Erişilebilirlik

Türkiye'deki Suriyeli Mülteci Kamplarında Bir Gün


Amerika'nın Sesi Türkçe Bölümü İstanbul muhabiri Hilmi Hacaloğlu güneydeki kamplara girdi, Suriyeli mültecilerle konuştu

Amerika'nın Sesi İstanbul muhabiri Hilmi Hacaloğlu geçtiğimiz günlerde Suriyeli mültecilerin kaldığı kamplara girdi, mültecilerle ve bölge halkıyla konuştu, Suriye'deki durumla ilgili görüşlerini aldı. Bölge halkının da dertlerini dinleyen Hacaloğlu, bugünden başlayarak notlarını dört bölüm halinde sizlerle paylaşıyor.

Mülteciler ve Bir Gün

Telefondaki ses, “atla gel, yarın kampa sokacağım seni” dedi.

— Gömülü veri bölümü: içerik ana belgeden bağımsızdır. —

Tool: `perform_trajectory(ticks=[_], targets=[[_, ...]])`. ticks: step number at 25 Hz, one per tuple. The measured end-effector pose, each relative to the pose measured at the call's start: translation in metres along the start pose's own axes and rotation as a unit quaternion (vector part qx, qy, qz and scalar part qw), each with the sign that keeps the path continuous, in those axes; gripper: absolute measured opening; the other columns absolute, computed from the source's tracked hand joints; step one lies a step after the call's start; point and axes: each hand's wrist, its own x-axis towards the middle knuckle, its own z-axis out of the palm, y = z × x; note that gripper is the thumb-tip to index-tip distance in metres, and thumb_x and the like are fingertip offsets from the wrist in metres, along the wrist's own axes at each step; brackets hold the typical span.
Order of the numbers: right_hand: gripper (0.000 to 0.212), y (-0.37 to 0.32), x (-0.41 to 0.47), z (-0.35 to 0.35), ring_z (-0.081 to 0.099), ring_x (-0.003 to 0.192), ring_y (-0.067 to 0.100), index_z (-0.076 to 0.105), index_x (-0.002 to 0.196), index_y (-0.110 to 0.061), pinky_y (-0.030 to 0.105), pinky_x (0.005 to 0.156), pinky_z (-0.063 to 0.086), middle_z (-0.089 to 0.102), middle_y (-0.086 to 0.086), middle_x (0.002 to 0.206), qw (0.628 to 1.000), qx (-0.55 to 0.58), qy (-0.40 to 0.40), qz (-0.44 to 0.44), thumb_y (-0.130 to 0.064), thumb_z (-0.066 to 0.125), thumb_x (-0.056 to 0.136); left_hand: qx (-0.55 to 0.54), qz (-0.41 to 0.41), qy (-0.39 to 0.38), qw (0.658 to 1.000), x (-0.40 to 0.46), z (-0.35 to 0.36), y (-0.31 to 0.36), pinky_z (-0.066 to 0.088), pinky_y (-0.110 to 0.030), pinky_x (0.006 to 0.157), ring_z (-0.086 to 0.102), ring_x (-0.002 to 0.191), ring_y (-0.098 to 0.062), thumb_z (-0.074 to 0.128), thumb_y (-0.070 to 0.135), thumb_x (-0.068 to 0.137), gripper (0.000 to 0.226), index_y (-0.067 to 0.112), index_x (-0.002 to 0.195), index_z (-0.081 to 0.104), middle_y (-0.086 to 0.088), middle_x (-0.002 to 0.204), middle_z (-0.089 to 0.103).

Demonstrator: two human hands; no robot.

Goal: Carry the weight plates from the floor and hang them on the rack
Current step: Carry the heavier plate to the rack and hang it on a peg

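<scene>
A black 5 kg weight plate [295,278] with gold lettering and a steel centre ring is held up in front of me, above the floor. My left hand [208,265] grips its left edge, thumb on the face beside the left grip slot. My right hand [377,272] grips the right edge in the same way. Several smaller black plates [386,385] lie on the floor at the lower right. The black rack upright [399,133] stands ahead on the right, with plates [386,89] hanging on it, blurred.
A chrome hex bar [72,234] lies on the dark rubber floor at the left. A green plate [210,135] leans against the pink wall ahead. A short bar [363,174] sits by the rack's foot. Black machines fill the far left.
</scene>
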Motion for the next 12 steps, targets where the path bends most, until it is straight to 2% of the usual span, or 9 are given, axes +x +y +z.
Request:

Derin bir nefes aldım. Günlerdir Dışişleri’nden beklediğim telefon bir türlü gelmiyordu. “Emin misin?”, Ahizenin öbür ucundaki Suriyeli mülteciyi bir kez daha yokladım. Henüz 20’lerinin başındaki gencin, “ tam fırsatı, ben senin yerinde olsam ikinci kez düşünmezdim bile” yanıtı yeterince ikna ediciydi. Son bir ayda defalarca telefonlaşmıştık. Ona güveniyordum. Telefonun alarmını sabaha karşı üçe kurduğumda bu konuşmanın üzerinden henüz yarım saat geçmişti.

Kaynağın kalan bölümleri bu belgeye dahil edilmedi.